The Newsweek editor explained that calls to defund the police are “most closely held by highly-affluent, highly-educated liberal elites while 81 per cent of Black Americans oppose defunding the police.”
According to a Gallup poll conducted last summer, most Black Americans support having a police presence in their communities. Of that 81 per cent, 20 per cent want police to spend more time policing in their neighborhoods.
“What I argue is that it is essentially affluent white liberals using the real pain of Black Americans in order to withdraw from the common good and abandon the working class of all races,” Ungar-Sargon said
Addressing the rise of wokeness in the media, Ungar-Sargon said sociologists found that starting around the early 2010s, “an absolute skyrocketing of the use of ‘woke’ words, like ‘white privilege,’ ‘marginalization,’ or ‘oppression,’” occurred.
“These companies started using these words when they went digital as a way of increasing their traffic, and it created this feedback loop with the affluent white readership that they were courting, to where it shifted public opinion.”
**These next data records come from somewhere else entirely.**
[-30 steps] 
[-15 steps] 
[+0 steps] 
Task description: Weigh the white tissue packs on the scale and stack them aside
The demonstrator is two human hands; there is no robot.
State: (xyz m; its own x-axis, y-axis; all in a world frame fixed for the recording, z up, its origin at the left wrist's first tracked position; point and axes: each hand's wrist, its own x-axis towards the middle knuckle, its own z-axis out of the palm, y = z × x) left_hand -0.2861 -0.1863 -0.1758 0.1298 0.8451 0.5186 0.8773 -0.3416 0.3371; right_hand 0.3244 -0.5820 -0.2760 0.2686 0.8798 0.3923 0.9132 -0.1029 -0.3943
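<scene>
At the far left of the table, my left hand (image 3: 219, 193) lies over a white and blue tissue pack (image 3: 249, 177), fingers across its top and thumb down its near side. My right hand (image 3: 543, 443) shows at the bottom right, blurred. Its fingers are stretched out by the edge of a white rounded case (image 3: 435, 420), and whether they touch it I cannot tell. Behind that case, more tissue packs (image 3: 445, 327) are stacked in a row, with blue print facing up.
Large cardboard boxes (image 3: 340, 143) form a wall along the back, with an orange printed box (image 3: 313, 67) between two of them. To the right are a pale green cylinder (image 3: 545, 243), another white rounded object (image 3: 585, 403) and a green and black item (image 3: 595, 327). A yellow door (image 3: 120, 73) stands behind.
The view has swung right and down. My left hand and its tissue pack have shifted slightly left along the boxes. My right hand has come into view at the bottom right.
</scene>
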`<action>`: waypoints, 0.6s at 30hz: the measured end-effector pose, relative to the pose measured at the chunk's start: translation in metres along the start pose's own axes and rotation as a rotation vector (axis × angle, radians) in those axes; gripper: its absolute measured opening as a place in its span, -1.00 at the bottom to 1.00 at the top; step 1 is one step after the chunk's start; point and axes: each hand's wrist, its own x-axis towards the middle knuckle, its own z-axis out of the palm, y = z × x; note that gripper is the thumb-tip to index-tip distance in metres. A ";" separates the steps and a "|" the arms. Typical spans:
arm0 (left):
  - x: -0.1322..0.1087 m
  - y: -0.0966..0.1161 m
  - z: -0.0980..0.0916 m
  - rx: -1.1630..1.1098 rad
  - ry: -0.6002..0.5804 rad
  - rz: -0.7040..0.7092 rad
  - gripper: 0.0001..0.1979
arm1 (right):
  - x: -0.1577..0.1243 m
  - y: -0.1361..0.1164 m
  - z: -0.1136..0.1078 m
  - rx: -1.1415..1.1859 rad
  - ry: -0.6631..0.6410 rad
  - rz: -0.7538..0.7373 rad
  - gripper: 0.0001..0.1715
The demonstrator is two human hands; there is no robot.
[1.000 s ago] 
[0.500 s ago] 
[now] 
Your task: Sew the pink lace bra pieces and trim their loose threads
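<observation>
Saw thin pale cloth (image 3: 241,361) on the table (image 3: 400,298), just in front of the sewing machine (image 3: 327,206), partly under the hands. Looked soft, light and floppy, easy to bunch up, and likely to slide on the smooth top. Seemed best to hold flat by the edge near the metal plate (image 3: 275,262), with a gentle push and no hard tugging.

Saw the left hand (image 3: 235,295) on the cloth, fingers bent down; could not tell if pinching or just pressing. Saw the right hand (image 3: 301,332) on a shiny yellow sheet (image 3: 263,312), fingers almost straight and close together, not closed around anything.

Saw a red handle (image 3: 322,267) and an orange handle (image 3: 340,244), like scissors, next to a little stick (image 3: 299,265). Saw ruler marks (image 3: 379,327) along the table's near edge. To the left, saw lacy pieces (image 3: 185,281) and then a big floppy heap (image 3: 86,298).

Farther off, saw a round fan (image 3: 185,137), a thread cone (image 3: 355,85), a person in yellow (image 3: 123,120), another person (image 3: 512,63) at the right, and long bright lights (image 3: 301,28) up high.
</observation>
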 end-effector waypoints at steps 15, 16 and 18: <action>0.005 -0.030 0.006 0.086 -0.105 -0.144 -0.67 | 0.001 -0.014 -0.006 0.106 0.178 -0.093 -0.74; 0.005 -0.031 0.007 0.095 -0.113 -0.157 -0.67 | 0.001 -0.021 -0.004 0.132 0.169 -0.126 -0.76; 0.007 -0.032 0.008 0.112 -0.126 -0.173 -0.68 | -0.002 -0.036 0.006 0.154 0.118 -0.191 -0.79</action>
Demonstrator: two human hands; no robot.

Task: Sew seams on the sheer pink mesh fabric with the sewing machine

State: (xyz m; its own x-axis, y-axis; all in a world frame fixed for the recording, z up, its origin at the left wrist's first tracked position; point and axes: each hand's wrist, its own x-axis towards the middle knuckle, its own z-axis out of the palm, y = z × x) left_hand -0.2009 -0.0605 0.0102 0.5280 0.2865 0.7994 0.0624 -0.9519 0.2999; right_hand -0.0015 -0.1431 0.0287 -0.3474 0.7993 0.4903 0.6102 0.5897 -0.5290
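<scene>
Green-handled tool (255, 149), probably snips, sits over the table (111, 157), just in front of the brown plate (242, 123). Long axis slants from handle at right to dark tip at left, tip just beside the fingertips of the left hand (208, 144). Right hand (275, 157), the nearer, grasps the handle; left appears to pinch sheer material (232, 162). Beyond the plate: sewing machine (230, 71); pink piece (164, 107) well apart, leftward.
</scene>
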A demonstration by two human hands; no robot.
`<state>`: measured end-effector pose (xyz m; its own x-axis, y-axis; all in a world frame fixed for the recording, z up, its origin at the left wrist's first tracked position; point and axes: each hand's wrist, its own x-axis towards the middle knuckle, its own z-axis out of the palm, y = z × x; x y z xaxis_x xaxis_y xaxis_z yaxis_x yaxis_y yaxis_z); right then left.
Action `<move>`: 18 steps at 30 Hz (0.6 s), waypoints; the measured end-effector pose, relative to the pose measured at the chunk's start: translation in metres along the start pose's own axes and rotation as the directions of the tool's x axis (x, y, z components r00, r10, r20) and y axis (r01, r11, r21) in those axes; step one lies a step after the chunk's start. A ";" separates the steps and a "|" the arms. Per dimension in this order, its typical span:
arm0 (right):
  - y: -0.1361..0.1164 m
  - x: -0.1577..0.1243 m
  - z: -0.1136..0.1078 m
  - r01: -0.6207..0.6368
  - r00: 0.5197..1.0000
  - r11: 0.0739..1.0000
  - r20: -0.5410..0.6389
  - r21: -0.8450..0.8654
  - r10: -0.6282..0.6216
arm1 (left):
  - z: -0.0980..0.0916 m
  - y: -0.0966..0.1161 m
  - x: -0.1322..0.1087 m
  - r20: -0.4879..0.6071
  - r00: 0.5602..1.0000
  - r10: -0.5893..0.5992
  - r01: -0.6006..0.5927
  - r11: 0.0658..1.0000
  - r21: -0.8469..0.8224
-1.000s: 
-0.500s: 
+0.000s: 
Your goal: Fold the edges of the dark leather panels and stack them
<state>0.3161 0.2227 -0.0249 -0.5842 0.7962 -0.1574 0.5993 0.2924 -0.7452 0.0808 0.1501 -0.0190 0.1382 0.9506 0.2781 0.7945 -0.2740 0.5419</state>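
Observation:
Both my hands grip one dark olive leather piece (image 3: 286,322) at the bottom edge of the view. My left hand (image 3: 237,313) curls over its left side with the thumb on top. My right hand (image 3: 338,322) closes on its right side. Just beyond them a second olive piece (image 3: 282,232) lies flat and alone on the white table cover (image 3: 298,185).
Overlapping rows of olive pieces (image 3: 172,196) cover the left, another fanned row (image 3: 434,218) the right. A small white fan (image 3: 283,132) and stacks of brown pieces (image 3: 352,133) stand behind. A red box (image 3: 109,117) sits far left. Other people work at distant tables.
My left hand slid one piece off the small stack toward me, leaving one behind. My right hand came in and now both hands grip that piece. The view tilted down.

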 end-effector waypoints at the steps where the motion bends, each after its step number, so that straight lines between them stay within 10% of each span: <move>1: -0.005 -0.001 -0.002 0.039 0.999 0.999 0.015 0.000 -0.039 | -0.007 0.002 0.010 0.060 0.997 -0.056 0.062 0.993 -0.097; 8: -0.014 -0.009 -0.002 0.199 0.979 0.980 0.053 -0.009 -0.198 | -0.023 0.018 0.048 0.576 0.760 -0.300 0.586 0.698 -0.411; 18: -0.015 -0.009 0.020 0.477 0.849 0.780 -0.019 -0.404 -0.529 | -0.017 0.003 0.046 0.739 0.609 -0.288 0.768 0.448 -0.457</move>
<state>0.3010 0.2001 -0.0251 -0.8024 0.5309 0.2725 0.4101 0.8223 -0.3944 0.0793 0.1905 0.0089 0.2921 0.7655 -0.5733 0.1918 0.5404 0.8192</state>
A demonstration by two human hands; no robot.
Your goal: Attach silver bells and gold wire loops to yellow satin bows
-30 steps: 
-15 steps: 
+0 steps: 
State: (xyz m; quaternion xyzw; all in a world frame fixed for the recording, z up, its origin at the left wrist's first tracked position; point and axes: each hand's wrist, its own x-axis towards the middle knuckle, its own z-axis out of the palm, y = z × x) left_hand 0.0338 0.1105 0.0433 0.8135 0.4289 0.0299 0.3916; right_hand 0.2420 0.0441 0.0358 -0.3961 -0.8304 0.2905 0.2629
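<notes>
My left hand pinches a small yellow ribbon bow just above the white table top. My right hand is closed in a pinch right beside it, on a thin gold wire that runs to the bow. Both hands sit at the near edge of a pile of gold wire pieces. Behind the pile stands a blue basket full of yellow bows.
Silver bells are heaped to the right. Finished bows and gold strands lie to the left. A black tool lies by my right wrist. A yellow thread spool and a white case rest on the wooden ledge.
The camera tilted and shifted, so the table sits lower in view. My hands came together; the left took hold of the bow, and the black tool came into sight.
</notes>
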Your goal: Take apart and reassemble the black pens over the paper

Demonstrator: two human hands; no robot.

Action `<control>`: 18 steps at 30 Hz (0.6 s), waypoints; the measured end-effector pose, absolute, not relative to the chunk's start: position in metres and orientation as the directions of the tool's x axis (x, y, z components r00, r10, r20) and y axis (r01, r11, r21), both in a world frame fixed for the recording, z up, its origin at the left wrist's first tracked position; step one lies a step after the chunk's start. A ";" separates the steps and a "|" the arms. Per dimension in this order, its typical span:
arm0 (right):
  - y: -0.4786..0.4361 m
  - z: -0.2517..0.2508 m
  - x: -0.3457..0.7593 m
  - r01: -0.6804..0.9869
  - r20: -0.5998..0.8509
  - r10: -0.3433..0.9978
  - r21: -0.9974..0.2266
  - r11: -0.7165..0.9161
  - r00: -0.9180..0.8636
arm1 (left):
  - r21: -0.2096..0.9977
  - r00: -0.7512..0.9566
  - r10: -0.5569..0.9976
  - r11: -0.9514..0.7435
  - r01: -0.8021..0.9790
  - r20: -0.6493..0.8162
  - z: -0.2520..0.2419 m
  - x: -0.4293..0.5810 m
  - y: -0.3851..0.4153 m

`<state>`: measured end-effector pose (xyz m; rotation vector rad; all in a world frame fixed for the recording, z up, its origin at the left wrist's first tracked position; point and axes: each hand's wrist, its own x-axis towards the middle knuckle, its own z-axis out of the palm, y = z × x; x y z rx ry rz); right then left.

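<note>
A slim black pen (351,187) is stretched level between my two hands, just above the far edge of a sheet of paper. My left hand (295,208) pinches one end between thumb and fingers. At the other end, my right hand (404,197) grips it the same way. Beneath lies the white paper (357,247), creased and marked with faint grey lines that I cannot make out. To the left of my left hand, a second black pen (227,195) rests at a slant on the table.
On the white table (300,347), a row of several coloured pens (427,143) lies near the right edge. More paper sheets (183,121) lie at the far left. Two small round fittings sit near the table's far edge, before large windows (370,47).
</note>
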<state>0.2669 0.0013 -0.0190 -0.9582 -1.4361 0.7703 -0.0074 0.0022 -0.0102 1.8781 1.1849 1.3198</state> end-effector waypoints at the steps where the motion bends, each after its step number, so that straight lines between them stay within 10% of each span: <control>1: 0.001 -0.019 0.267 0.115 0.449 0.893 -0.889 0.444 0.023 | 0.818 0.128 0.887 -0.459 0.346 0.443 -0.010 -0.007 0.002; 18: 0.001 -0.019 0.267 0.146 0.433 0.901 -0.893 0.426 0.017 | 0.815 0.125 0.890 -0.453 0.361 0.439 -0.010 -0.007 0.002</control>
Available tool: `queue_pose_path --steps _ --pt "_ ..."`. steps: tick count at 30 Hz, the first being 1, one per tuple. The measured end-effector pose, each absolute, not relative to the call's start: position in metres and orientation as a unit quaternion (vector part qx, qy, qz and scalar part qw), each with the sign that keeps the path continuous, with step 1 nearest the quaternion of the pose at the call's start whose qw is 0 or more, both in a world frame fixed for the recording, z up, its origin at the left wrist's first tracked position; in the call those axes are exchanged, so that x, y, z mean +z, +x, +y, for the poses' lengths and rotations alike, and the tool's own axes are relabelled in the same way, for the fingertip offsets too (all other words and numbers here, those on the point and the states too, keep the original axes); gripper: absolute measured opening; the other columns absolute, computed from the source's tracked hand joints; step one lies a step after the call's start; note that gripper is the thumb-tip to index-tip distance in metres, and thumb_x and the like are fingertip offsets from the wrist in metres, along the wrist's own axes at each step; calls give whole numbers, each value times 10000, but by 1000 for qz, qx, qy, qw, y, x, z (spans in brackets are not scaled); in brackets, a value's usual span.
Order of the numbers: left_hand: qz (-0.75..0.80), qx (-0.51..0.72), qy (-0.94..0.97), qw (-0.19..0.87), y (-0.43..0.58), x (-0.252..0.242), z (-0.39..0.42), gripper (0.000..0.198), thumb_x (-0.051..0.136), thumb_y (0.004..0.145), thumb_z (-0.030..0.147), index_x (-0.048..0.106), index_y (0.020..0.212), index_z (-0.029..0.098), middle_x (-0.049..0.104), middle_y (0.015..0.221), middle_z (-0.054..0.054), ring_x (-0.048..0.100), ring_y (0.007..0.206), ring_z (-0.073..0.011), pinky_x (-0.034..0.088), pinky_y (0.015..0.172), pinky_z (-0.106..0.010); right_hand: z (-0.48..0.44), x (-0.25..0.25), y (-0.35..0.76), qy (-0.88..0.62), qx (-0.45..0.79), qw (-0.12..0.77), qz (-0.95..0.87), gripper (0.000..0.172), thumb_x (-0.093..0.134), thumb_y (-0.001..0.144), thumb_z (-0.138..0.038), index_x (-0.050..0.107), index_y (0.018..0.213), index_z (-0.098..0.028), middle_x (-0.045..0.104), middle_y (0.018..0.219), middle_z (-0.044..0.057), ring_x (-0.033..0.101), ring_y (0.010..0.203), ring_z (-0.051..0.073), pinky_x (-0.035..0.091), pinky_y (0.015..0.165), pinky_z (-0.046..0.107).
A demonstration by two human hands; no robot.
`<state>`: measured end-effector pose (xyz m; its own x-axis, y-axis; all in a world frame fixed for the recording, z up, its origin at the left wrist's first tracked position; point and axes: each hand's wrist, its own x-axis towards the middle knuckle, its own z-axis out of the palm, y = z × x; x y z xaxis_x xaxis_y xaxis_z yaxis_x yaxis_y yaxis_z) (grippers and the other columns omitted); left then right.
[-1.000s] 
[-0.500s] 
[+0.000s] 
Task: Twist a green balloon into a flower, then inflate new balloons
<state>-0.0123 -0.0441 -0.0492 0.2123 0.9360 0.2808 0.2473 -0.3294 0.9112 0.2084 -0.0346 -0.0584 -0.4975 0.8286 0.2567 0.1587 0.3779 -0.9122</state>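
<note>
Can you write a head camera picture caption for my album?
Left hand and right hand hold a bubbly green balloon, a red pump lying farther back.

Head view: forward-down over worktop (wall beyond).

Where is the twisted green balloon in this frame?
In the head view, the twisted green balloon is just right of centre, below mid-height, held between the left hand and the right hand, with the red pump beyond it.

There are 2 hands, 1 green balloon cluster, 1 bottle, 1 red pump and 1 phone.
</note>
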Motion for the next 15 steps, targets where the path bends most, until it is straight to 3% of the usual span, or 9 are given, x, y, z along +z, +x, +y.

Stelter fired back to say that the media is simply trying to cover America more accurately by drawing attention to marginalized groups. Ungar-Sargon challenged Stelter’s assertion, arguing that “what we’re seeing is a moral panic around race that has alienated the very communities that we are supposedly advocating on behalf of.”
"Tuesday was a really good advertisement for my book because my book is arguing that a lot of this conversation around wokeness is actually about class,” said Ungar-Sargon.
"We are hiding a class divide in America," she said. "We are hiding disgusting levels of income inequality in America. We are hiding the total dispossession of the working class of all races by focusing on a very highly specialized academic language about race."
"The media's response to Youngkin's victory is literally the reason he won,” she said, pointing out that the Republican flipped black districts and earned half the Hispanic vote.
“Are all of those people white supremacists? Of course, they’re not,” Ungar-Sargon told Stelter. “They’re people who are worried about, number one: the economy. Number two: schooling.
“It is such a self-own to tell people who are worried about the economy that that is white supremacy, right? You are essentially criminalizing the views of working-class Americans, and you saw the same thing with the conversation around critical race theory, right?" she said. "You saw all these pundits saying these people don't know what 'critical race theory' is. That is not a political statement. it is a class statement. [You're saying] they are not educated enough to be opposed to 'critical race theory,' how dare they oppose it?"